A barrage of physicians' lawsuits challenging health plans' use of automated coding software appears to be having an effect on the plans. In the three years since the suits were first filed, plans have been softening their payment practices and are more willing to reveal previously secret payment policies, according to the plans, billing consultants and physicians who submit claims.
Michael Wasylik, M.D., a Tampa, Fla., orthopedic surgeon, says he used to see his bills downcoded, "but I don't see that now."
Health plan officials say they still bundle Current Procedural Terminology, or CPT, codes and in some cases remove CPT modifiers. But they are lifting a veil of secrecy about their methodologies and making more efforts to reveal and explain what the plans do.
Louis Dickey, M.D., senior medical director for national accounts at Hartford, Conn.-based Aetna, says that in the past year or two, the company sent letters to physicians providing its rationale for payment decisions whenever the decisions were questioned.
"We are really working with the provider community to get it right," says Aetna spokesperson David Carter.
Lawsuits play a part
Carter and others say plans have come to realize that battling providers is bad business. But the lawsuits, which have won some key pretrial victories, also seem to be playing a role.
San Francisco-based McKesson, the largest purveyor of claims processing software for plans, in the spring will begin offering software programs through payers that tell physicians which codes are bundled by the company's proprietary software, says Caroline Staudenmeier, general manager for clinical auditing compliance at McKesson in Malvern, Pa. She says its ClaimCheck software, which two-thirds of the plans use, has 1 million "edits," or ways to change the CPT coding.
This year, two sets of lawsuits that target the automated systems-one group being heard in federal court in Miami, the other in state court in Illinois-have won class action status. However, class action for the Miami lawsuits is being appealed.
The mammoth Miami suits pit five medical societies, including those in Texas and California, against 10 plans, including Aetna, United Healthcare and Cigna.
When he gave class action status to the Miami suits on Sept. 26, U.S. District Judge Federico Moreno questioned the extent that plans rely on automated software to determine payment. He noted the CPT codes the software reads "are simply code numbers that do not contain anything that would allow a benefit analyst or claims processor to make a distinction between different codes."
But Richard Doren, the attorney representing Aetna in the Miami suits, notes that automated systems have helped plans comply with prompt-payment laws. Aetna last year processed 210 million claims, impossible to do by hand, he says.

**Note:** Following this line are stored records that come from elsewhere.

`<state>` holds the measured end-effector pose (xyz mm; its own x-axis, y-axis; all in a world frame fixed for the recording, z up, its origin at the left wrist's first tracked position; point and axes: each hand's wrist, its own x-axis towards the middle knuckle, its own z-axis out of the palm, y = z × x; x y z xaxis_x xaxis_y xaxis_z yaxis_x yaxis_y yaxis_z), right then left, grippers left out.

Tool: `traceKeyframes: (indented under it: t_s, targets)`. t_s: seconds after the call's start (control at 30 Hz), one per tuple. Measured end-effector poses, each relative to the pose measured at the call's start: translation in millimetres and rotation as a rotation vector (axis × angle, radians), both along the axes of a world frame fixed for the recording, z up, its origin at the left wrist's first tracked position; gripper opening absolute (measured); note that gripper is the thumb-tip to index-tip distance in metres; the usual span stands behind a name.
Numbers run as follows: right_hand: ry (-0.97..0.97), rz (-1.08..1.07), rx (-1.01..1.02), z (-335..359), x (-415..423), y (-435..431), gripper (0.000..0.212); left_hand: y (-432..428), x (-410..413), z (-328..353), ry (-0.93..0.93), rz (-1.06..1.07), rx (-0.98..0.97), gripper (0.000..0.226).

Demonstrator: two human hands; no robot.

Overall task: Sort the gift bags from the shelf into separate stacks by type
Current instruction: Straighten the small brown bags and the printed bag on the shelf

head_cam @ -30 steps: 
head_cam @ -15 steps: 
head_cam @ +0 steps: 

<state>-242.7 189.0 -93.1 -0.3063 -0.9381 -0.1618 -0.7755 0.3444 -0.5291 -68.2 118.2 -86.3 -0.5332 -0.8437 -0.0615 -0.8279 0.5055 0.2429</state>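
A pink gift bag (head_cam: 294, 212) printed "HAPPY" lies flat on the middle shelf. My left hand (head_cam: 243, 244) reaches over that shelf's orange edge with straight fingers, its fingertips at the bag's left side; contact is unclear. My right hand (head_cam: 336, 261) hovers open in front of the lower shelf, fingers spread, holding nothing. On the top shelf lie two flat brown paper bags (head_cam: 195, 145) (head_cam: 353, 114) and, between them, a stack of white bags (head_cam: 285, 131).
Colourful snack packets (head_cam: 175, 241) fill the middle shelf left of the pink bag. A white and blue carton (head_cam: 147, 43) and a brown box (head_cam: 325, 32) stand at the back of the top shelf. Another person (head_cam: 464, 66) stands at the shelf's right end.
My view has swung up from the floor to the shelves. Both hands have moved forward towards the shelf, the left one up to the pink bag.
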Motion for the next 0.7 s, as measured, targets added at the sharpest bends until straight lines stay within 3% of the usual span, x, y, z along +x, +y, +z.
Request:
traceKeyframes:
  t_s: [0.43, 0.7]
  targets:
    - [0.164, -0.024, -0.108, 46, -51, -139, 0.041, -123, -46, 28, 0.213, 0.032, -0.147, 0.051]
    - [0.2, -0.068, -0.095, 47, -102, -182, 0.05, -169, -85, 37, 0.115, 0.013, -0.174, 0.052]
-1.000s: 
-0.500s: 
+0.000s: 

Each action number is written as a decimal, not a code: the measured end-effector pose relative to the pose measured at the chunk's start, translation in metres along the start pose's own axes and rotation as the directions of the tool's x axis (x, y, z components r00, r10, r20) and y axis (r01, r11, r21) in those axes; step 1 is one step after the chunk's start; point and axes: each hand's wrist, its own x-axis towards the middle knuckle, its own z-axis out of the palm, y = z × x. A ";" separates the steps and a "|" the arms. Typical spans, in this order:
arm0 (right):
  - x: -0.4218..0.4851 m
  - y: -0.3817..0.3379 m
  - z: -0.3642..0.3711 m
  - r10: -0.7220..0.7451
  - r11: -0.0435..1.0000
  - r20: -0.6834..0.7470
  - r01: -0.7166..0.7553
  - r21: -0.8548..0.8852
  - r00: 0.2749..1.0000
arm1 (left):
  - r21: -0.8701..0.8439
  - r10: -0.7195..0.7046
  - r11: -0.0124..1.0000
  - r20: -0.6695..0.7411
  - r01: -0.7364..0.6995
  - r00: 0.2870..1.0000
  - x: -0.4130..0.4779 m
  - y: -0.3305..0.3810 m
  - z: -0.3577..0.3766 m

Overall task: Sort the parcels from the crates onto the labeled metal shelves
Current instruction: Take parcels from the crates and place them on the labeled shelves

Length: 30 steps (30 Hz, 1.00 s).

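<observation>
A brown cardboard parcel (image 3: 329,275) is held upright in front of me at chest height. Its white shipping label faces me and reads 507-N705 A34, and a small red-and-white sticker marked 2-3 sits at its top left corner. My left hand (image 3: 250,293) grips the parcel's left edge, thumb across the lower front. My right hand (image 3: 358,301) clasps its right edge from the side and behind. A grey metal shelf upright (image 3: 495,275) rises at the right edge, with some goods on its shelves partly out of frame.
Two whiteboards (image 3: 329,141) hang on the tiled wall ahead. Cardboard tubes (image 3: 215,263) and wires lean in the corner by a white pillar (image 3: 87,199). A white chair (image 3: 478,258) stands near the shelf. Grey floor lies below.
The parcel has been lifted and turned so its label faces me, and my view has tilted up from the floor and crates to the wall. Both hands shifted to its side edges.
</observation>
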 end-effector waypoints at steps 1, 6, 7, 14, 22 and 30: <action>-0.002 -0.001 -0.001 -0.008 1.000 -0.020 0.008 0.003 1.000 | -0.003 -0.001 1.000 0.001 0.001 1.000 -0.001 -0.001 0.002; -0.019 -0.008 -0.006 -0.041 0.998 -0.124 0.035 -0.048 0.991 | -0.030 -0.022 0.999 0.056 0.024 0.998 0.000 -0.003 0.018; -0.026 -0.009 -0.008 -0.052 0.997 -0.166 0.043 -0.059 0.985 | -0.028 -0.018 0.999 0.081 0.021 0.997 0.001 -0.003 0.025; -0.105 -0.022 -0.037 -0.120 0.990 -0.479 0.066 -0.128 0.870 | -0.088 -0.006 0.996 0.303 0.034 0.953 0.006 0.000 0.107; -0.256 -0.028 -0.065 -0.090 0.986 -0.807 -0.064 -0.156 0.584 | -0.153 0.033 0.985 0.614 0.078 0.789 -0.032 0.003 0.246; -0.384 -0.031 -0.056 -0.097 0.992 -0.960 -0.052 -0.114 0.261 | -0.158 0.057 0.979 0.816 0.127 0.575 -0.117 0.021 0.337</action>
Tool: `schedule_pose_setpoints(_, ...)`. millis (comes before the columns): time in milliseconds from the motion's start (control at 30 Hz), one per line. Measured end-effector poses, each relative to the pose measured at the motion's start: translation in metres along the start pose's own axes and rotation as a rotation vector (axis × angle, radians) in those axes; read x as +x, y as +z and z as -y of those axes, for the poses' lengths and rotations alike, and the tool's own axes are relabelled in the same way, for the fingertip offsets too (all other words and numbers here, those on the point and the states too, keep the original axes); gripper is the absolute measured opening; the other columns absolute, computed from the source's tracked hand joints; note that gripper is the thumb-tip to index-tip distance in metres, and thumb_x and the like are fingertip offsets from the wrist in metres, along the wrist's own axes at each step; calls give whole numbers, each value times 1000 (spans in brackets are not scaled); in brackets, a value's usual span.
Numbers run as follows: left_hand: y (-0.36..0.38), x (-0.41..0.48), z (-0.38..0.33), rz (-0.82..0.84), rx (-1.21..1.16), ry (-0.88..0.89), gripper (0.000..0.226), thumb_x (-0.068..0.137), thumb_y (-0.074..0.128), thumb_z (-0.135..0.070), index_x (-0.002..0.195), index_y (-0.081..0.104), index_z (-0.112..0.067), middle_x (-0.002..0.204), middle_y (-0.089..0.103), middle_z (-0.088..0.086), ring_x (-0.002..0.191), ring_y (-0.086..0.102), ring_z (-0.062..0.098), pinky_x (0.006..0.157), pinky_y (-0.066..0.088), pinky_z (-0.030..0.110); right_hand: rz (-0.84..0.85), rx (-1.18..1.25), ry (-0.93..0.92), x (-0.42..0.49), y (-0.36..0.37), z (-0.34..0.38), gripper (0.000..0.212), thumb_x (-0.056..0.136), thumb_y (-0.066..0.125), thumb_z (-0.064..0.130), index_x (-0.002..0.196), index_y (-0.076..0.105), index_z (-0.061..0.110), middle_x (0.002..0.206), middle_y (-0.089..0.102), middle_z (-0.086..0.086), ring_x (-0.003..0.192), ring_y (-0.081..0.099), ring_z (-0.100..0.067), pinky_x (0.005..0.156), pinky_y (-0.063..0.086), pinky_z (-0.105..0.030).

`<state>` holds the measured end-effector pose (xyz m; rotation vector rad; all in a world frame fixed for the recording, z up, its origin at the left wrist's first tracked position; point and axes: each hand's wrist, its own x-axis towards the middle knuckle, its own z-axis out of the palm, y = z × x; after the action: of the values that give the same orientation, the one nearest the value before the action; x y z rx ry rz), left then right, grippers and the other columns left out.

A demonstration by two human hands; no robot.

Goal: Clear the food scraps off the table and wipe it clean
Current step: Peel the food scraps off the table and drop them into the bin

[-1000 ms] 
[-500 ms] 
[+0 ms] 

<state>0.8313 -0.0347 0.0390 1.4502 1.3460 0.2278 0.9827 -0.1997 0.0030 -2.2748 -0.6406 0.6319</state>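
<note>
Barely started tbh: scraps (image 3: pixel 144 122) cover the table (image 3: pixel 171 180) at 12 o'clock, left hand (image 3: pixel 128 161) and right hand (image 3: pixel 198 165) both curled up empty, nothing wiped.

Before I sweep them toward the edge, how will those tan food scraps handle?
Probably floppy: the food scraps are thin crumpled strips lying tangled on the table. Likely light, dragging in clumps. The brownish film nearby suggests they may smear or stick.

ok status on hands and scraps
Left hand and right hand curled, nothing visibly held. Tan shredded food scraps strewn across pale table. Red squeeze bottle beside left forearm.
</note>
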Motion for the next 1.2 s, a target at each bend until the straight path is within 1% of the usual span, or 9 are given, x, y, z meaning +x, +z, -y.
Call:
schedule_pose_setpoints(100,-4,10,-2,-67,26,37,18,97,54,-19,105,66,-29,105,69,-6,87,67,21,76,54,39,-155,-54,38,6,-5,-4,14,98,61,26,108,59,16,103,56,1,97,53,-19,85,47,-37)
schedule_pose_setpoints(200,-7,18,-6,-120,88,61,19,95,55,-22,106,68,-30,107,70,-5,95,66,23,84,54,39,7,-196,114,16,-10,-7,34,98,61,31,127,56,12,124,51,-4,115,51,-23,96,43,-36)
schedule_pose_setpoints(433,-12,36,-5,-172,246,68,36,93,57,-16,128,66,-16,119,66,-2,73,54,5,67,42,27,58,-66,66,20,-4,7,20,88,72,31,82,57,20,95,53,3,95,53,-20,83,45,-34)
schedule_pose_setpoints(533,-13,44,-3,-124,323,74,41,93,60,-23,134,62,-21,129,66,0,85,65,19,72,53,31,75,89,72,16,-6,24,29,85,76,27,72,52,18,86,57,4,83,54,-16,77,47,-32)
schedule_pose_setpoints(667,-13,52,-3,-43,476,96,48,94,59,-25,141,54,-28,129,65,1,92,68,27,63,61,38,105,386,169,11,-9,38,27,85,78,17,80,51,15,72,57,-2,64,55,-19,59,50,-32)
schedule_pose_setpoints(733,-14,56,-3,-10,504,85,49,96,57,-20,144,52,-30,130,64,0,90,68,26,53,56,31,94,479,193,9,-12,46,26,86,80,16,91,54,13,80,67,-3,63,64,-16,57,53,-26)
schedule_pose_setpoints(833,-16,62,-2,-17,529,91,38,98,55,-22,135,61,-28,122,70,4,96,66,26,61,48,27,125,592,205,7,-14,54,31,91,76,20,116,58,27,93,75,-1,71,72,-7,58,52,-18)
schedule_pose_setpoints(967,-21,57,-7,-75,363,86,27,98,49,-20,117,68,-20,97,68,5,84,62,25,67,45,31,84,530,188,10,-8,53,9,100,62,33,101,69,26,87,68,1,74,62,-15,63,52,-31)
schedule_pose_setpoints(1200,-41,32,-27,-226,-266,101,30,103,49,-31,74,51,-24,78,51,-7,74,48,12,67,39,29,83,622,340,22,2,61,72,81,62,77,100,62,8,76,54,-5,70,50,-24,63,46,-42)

Archie Lamb, attorney for the medical societies in the Miami suits, says physicians don't object to automated processing, such as the basic McKesson product. But he says plans significantly alter ClaimCheck for their own purposes and, in many cases, still won't reveal their methodologies to physicians.
In contrast, physicians generally tolerate Medicare's own claims processing rules, the Correct Coding Initiative, because the government seeks input from physicians and the methodology is publicly reported, says Teresa Devine, director of healthcare financing at the Texas Medical Association.
David Rogers, M.D., a member of TMA's council for socioeconomics, says the CCI bundles, but adds that it generally makes clinical sense. When several procedures are done together, the payer can eliminate all but the most important code. But Rogers says commercial payers often choose the least important code because it is the cheapest.
States want transparency
In addition to the lawsuits, states have begun to demand the same kind of openness that the Medicare process has. Texas and Georgia have begun to require that plans reveal their claims processing methodologies. And on Aug. 1, Tennessee enacted a law requiring insurers to disclose rates for every unbundled CPT code.
Lamb says any changes that plans have introduced since the lawsuits were filed will not affect the cases.
"There are 12 years of bad conduct that already have taken place," he says, referring to the period covered in the suits.
Rogers says the medical societies have a strong case that health plans have committed fraud against doctors, and he believes the suits will prevail when they go to trial, scheduled for May.
To fix the problem, Rogers says all payers should adopt one set of bundling rules created with physician input, like the Correct Coding Initiative.
"Whoever controls the edits controls how much goes to the providers," he says.